Expert witnesses are allowed to give opinion testimony only as an aid to the jury in understanding questions inexperienced persons are not likely to decide correctly without such assistance, but expert testimony is entitled only to such consideration as it appears to the jury to deserve. American Bauxite Co. v. Dunn, 120 Ark. 1, 178 S.W. 934, Ann.Cas.1917C, 625.

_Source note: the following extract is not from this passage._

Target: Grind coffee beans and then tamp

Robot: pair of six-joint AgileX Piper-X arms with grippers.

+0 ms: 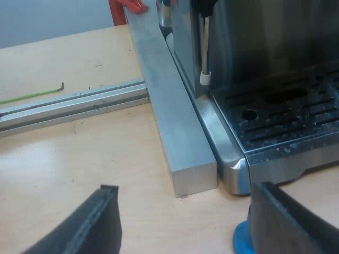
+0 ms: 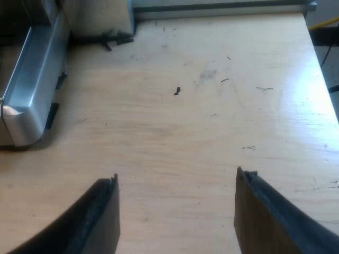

Testimony of expert witnesses is to be considered by the jury in the same manner as other testimony and in the light of other testimony and circumstances in the case; the jury alone determines its value and weight, and may, under the same rules governing other evidence, reject or accept all or any part thereof as they may believe it to be true or false. Western Union Telegraph Co. v. Byrd, 197 Ark. 152, 122 S.W.2d 569; United States Fidelity & Guaranty Co. v. Park, 254 Ark. 129, 491 S.W.2d 791. Even when several competent experts concur in their opinions and no opposing expert evidence is offered, the jury is still bound to decide the issue upon its own fair judgment. Western Union Telegraph Co. v. Turner, 190 Ark. 97, 77 S.W.2d 633. The jury must consider the opinions of the experts in connection with all the other evidence in the case. Kelley v. State, 146 Ark. 509, 226 S.W. 137. The jury is the sole judge of the credibility of expert witnesses and the weight to be given their testimony, just as is the case with the testimony of other witnesses. Kelley v. State, supra. Testimony need not be regarded as undisputed merely because it is not directly contradicted if, from other facts and circumstances in the record, any reasonable inference can be drawn contrary thereto. Western Union Telegraph Co. v. Byrd, supra.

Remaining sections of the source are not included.